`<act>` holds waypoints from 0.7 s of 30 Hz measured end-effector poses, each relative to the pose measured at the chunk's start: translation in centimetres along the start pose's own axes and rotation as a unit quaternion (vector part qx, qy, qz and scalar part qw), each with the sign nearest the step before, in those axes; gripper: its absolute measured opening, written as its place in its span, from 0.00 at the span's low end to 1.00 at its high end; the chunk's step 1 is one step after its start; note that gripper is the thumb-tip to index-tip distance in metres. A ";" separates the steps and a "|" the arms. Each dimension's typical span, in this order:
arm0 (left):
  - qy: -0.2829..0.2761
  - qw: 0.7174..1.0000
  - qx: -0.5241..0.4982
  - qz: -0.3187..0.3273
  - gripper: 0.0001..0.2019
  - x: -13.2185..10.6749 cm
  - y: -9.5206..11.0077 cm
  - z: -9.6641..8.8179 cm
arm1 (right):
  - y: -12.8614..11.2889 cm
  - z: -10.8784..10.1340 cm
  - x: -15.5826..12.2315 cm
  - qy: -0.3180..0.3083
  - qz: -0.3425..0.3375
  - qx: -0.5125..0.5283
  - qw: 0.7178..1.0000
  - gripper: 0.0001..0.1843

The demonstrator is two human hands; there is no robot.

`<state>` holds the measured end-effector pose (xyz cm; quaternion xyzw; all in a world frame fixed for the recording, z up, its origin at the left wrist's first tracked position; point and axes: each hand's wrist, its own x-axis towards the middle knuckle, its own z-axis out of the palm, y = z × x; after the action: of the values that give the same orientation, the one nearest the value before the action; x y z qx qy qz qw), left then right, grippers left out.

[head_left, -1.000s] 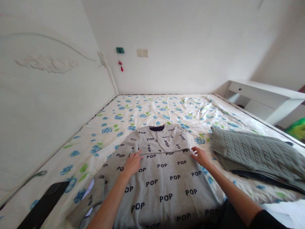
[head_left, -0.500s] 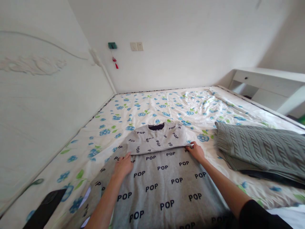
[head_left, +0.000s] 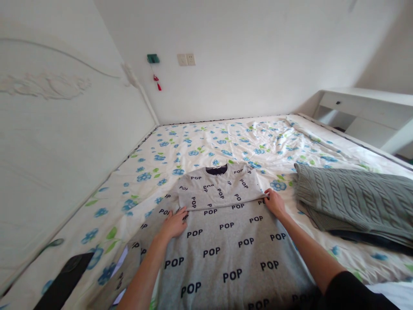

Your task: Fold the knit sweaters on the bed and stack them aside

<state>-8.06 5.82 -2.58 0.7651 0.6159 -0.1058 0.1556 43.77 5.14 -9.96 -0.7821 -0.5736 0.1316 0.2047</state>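
A grey sweatshirt printed with "POP" lies spread on the bed, its dark-lined neck opening away from me. One sleeve is laid across the chest below the collar. My left hand rests on the sweatshirt at the left end of that sleeve, fingers apart and lying on the cloth. At the other end, my right hand pinches the sleeve's edge by the sweatshirt's right side. The left sleeve stretches down toward me, partly behind my left forearm.
A folded grey-green cable-knit sweater lies on the right, with dark cloth under it. A black phone is at lower left on the flowered sheet. Beyond the bed's right edge stands a white drawer unit.
The view has shifted slightly, so the sweatshirt appears a little farther right. Both hands keep nearly the same places on the cloth; the left fingers look more spread.
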 end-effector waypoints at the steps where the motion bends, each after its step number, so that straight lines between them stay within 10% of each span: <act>1: -0.004 1.000 -0.001 0.002 0.31 0.0 -0.2 -0.1 | -0.1 -0.1 -0.1 0.005 -0.042 0.007 0.999 0.20; 13: 0.003 1.000 -0.025 0.006 0.30 -1.9 -0.5 -1.6 | 1.4 -0.6 0.2 -0.040 -0.076 -0.011 0.996 0.20; 21: 0.101 0.975 -0.118 -0.159 0.22 -12.9 -5.8 -3.2 | 0.9 -4.2 -2.9 -0.028 -0.093 0.115 0.989 0.20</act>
<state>-16.62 -3.64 4.33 0.6408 0.7500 0.0220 0.1628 45.42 1.42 -6.79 -0.6925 -0.6307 0.1984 0.2886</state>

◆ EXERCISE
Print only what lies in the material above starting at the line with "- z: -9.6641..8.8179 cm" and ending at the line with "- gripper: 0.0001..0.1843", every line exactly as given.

◆ ANSWER AREA
  - z: -9.6641..8.8179 cm
arm1 (right):
  - y: -12.8614..11.2889 cm
  - z: -10.8784..10.1340 cm
  - x: -15.5826..12.2315 cm
  - qy: -0.3180..0.3083
  - qz: -0.3425..0.3375
  - qx: -0.5125..0.5283
  - qw: 0.7178..1.0000
  - gripper: 0.0001..0.1843

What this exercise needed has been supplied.